When I was a kid, and I did something wrong, I got punished.

But Pop had standards.

Sometimes, I’d do something bad and instead of giving me a quick clip on the side of the head the old man would just look at me for a second or two.

“I’m not gonna punish you,” he’d say. “It had to be a mistake because nobody would do anything this stupid on purpose.”

It was a neat little distinction and it’s the reason why, even today, I believe most people don’t go to hell.

I worked out that little bit of theology while I was lying in bed in the old house we rented, the one where, on cold mornings, the water in the toilet was sometimes covered with a thin skim of ice. We had heat, but there was only one register on the second floor, where my parents and I slept. My 90-pound boxer dog, Joey, slept on the heat register, which was a cast-iron grate set into the floor between my parents bedroom and mine. It was an old house.

Those nights, after Pop hadn’t punished me, I’d lie on my back in bed, feeling grateful. Sometimes I’d lie awake for a while because both the dog and the old man snored. The old house was small and my parents’ room and the dog’s spot on the heat register were very close to my bed.

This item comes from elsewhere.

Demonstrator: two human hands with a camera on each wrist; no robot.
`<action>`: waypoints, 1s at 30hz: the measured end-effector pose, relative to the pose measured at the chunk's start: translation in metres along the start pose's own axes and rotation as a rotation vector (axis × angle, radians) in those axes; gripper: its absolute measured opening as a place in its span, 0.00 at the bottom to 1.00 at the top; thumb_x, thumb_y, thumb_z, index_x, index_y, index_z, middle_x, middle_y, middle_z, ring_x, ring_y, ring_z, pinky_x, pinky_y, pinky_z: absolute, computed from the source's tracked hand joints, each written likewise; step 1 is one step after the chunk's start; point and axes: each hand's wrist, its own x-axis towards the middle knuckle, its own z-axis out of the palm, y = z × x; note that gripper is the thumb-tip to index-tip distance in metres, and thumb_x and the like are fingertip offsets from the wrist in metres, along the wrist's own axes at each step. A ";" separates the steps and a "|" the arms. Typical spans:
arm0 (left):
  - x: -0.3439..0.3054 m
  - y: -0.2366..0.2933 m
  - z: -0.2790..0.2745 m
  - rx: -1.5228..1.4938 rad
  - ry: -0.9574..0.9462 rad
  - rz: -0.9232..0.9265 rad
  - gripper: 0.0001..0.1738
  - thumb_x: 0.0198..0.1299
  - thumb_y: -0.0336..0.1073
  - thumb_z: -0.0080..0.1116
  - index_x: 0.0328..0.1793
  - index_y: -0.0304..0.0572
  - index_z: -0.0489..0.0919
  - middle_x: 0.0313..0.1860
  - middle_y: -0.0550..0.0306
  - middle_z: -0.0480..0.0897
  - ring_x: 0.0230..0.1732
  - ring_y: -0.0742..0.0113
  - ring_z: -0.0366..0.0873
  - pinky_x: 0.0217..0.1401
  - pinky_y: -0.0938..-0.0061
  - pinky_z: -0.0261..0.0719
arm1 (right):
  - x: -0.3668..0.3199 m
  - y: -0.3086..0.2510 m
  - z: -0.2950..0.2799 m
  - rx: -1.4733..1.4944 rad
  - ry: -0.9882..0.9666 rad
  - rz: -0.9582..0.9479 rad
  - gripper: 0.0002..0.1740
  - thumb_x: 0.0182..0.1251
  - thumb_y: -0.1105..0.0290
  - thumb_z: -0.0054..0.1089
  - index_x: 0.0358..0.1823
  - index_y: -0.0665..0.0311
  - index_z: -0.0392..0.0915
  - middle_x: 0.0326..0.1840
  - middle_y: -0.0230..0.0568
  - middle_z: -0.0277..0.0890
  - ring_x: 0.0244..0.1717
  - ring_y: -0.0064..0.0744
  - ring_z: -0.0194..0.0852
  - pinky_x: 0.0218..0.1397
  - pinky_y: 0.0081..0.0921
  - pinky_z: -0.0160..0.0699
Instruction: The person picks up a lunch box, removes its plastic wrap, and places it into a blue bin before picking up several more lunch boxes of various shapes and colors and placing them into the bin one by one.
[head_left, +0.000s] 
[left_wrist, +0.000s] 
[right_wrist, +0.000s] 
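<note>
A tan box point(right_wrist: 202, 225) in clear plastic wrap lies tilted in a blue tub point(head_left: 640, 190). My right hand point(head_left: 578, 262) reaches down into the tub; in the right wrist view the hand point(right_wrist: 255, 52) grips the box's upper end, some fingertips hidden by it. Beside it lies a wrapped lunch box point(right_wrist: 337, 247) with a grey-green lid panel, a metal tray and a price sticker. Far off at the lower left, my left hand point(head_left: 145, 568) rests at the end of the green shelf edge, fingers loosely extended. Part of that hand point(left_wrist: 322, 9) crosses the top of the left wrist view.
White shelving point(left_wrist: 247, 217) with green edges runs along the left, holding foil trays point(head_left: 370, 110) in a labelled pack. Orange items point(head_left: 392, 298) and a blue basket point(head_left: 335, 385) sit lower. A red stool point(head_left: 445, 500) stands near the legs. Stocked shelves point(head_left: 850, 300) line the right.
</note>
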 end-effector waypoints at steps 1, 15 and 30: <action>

Those memories come from the early 1960s, some of them before President John F. Kennedy was killed, certainly before we lost the war in Vietnam, when ethnic white people still lived mostly in cities, and there were enough nuns around to staff a Catholic school in every neighborhood.

Just after that, and mostly because of Vietnam, and integration, and women’s rights, the liberal/conservative war started, and it continues to this day, a war across the decades that has burned and blackened and tore apart every quiet side street in the country.

We shouted, “Everybody must get stoned,” and “Power to the people.” The first one stuck and the second one didn’t.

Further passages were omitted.